Aceh Timur | TRIBUNEIndonesia.com
Dugaan maraknya proyek siluman tanpa papan nama kembali mencuat di Kabupaten Aceh Timur. Fenomena ini dikhawatirkan menjadi celah bagi oknum rekanan proyek untuk melakukan praktik Korupsi, Kolusi, dan Nepotisme (KKN).
Papan nama proyek seharusnya menjadi sarana informasi penting bagi masyarakat agar mengetahui jenis kegiatan, sumber anggaran, volume pekerjaan, kontraktor pelaksana, serta jangka waktu pelaksanaan. Keberadaan papan nama merupakan wujud transparansi dan bentuk keterbukaan informasi publik agar masyarakat dapat ikut serta dalam proses pengawasan.

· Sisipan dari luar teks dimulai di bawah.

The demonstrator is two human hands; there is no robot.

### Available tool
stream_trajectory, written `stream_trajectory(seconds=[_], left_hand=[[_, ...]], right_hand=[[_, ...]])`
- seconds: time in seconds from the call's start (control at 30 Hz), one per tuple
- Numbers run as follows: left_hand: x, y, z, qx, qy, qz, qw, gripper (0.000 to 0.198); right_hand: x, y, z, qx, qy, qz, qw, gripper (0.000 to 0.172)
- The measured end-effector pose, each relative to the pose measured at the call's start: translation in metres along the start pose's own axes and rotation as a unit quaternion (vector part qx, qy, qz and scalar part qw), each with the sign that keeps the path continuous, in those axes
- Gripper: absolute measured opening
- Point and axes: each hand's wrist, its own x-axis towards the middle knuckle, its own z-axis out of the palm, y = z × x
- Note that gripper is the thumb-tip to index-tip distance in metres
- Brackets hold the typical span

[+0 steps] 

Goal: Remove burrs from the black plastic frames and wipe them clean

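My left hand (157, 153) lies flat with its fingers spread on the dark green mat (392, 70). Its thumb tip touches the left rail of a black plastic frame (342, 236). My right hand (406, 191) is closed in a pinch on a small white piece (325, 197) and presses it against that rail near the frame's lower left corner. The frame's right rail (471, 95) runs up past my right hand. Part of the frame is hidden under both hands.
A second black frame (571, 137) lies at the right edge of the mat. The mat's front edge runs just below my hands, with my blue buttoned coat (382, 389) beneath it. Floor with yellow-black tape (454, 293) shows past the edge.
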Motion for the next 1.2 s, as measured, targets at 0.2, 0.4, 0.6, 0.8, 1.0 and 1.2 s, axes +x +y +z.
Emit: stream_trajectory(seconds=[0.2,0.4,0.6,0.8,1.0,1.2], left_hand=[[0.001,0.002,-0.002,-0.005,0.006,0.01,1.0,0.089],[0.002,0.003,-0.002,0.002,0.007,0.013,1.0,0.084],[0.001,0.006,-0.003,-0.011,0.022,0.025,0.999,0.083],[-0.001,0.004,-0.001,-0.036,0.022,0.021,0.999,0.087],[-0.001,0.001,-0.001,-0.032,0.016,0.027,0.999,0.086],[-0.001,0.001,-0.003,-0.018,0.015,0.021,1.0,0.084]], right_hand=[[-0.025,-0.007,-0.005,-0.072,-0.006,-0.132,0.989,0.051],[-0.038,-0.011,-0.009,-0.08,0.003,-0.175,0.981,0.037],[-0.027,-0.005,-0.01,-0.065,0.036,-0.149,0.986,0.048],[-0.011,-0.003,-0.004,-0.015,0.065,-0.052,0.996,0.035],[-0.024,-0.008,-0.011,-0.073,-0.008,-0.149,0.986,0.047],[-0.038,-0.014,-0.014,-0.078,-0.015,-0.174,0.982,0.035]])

Namun, kenyataan di lapangan menunjukkan sebaliknya. Seperti yang ditemukan di Desa Tunong Bugeng, Kecamatan Darul Falah, Kabupaten Aceh Timur. Pada Senin, 1 September 2025, tim media mendapati proyek pembangunan peningkatan jaringan irigasi yang diduga dikerjakan tanpa memasang papan nama di lokasi.
Kondisi ini jelas tidak sesuai dengan Undang-Undang Nomor 14 Tahun 2008 tentang Keterbukaan Informasi Publik, serta Perpres Nomor 54 Tahun 2010 dan Nomor 70 Tahun 2012 yang mewajibkan setiap proyek pembangunan fisik bersumber dari anggaran negara untuk memasang papan informasi.
Pekerjaan proyek tanpa papan nama ini diduga kuat sebagai akal-akalan oknum rekanan untuk mengelabui masyarakat, sekaligus menyembunyikan informasi terkait anggaran. Tindakan tersebut memunculkan indikasi bahwa proyek sengaja dibuat tidak transparan dan lepas dari pengawasan publik.
Sementara itu, Kepala Desa setempat saat dihubungi tim media melalui nomor telepon seluler 0823-XXXX-XXXX belum memberikan tanggapan.
Tim investigasi media yang mendatangi lokasi proyek juga mendapati fakta, tidak ada papan nama maupun petugas pengawas. Di lapangan hanya terlihat mandor proyek. Seorang pekerja yang enggan disebutkan namanya mengaku tidak mengetahui detail proyek, meski pembangunan fisik hampir selesai.
Warga sekitar pun mengeluhkan hal yang sama. Mereka mempertanyakan mengapa proyek tersebut tidak memiliki papan nama sejak awal pelaksanaan. Kondisi ini membuat masyarakat hanya bisa diam, meski merasa ada kejanggalan dalam pengerjaannya.